While Cowan recognized that there could be some kind of Turing mechanism at work in the visual cortex, his model didn’t account for noise — the random, bursty firing of neurons — which seemed likely to interfere with the formation of Turing patterns. Meanwhile, Goldenfeld and other researchers had been applying Turing’s ideas in ecology, as a model for predator-prey dynamics. In that scenario, the prey serve as activators, seeking to reproduce and increase their numbers, while predators serve as inhibitors, keeping the prey population in check with their kills. Thus, together they form Turing-like spatial patterns. Goldenfeld was studying how random fluctuations in predator and prey populations affect these patterns. He knew about Cowan’s work in neuroscience and soon realized his insights could apply there as well.

Houses With Eyes and Jaws

A condensed matter physicist by training, Goldenfeld gravitates toward interdisciplinary research, applying concepts and techniques from physics and math to biology and evolutionary ecology. Roughly 10 years ago, he and his then graduate student Tom Butler were pondering how the spatial distribution of predators and prey changes in response to random local fluctuations in their populations, for instance if a herd of sheep is attacked by wolves. Goldenfeld and Butler found that when a herd’s population is relatively low, random fluctuations can have big effects, even leading to extinction. It became clear that ecological models need to take random fluctuations into account rather than just describe the average behavior of populations. “Once I knew how to do the fluctuation calculation for pattern formation,” Goldenfeld said, “it was an obvious next step to apply this to the hallucination problem.”

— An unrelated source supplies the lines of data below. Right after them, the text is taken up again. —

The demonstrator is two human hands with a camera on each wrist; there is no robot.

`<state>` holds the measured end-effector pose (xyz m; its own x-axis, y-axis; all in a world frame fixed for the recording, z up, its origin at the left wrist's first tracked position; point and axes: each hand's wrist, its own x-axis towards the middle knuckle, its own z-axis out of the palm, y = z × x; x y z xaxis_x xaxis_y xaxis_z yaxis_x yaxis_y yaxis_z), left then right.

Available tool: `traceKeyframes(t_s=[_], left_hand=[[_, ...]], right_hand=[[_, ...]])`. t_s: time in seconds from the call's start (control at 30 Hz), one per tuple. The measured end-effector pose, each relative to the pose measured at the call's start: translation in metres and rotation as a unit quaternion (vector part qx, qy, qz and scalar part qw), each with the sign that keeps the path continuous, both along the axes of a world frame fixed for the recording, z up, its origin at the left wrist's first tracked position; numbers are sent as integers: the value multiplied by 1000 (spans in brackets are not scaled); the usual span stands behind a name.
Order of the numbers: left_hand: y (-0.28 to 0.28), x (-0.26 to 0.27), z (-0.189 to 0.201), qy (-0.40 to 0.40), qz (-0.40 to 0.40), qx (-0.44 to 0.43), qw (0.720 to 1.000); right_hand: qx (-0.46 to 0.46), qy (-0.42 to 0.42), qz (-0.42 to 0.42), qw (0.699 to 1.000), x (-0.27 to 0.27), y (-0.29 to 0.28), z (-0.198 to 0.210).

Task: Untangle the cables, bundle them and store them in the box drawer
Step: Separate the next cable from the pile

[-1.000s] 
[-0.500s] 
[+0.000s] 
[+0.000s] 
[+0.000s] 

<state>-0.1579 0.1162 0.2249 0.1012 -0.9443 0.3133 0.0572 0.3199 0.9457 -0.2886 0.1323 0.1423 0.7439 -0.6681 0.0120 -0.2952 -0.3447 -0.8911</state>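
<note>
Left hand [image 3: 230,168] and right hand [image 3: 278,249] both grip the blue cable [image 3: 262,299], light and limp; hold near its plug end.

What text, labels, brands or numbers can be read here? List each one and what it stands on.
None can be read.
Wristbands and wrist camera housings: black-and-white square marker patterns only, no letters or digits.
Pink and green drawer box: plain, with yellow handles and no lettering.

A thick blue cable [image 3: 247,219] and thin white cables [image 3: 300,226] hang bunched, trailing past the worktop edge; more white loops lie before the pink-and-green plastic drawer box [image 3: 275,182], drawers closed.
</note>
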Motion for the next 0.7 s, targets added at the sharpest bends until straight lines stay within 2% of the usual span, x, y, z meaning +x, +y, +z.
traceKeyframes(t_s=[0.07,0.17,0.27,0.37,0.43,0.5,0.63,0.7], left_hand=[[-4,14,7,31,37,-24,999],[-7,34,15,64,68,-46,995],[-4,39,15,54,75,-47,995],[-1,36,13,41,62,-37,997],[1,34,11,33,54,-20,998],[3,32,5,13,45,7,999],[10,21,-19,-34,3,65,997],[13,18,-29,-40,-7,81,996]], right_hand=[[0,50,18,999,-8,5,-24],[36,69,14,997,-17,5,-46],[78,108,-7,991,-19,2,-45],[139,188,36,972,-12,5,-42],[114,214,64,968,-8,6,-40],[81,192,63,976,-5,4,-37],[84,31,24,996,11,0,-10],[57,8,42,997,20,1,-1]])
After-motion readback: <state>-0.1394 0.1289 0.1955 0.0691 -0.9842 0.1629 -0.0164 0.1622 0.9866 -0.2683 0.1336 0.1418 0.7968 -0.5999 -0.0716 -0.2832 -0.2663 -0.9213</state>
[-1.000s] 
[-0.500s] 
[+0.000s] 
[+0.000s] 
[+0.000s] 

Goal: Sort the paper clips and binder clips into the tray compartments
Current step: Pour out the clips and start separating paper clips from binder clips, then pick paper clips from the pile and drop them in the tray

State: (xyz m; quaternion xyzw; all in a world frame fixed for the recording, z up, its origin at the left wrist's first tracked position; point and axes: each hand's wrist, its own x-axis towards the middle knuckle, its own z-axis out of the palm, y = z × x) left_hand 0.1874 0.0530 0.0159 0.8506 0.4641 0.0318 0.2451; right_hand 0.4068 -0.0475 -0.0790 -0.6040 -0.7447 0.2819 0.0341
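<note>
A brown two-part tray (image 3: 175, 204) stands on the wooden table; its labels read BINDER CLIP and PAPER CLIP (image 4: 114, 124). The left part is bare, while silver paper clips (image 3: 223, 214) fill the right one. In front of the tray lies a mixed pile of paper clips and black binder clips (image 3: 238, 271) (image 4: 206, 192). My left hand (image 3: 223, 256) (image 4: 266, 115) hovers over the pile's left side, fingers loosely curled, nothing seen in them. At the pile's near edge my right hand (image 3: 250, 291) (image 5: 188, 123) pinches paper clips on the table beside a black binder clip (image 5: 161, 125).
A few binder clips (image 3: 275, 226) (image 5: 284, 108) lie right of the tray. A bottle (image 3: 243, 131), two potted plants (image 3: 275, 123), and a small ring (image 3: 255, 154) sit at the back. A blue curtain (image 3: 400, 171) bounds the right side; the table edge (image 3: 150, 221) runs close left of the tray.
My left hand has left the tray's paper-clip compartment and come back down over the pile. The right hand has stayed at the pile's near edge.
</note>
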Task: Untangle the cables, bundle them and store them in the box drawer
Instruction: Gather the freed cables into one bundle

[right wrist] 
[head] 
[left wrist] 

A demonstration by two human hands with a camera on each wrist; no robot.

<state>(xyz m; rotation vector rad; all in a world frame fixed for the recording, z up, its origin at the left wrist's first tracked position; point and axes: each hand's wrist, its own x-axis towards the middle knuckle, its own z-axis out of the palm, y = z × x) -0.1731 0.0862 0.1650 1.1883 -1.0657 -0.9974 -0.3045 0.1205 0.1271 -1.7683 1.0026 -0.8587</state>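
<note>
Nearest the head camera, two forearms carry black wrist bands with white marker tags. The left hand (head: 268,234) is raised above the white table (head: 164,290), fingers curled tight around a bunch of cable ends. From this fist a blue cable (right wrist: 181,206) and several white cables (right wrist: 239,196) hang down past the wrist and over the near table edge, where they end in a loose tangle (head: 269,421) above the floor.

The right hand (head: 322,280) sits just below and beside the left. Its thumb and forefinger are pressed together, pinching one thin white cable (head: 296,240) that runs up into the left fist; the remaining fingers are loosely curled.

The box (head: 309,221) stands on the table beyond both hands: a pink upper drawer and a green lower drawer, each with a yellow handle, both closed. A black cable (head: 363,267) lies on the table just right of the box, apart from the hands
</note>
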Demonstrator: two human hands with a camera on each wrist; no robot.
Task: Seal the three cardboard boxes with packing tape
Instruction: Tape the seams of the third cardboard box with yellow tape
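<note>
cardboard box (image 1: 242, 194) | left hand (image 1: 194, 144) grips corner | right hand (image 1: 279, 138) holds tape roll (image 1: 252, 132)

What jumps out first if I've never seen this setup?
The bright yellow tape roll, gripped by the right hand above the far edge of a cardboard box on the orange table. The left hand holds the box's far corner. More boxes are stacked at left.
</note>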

In the brain, it’s the number of neurons that are on or off that randomly fluctuates rather than sheep and wolf populations. If an activator neuron randomly switches on, it can cause other nearby neurons to also switch on. Conversely, when an inhibitory neuron randomly switches on, it causes nearby neurons to switch off. Because the connections between inhibitory neurons are long-range, any inhibitory signals that randomly arise spread faster than random excitatory signals — exactly what’s needed for a Turing-like mechanism. Goldenfeld’s models suggested that stripes of active and inactive neurons will form in a Turing-like pattern. He dubbed these stochastic Turing patterns.

However, to function properly, the visual cortex must be primarily driven by external stimuli, not by its own internal noisy fluctuations. What keeps stochastic Turing patterns from constantly forming and causing us to constantly hallucinate? Goldenfeld and colleagues argue that even though the firing of neurons can be random, their connections are not. Whereas short-range connections between excitatory neurons are common, long-range connections between inhibitory neurons are sparse, and Goldenfeld thinks this helps suppress the spread of random signals. He and his cohorts tested this hypothesis by creating two separate neural network models. One was based on the actual wiring of the visual cortex, and the other was a generic network with random connections. In the generic model, normal visual function was substantially degraded because the random firing of neurons served to amplify the Turing effect. “A generically wired visual cortex would be contaminated by hallucinations,” Goldenfeld said. In the realistic model of the cortex, however, internal noise was effectively dampened.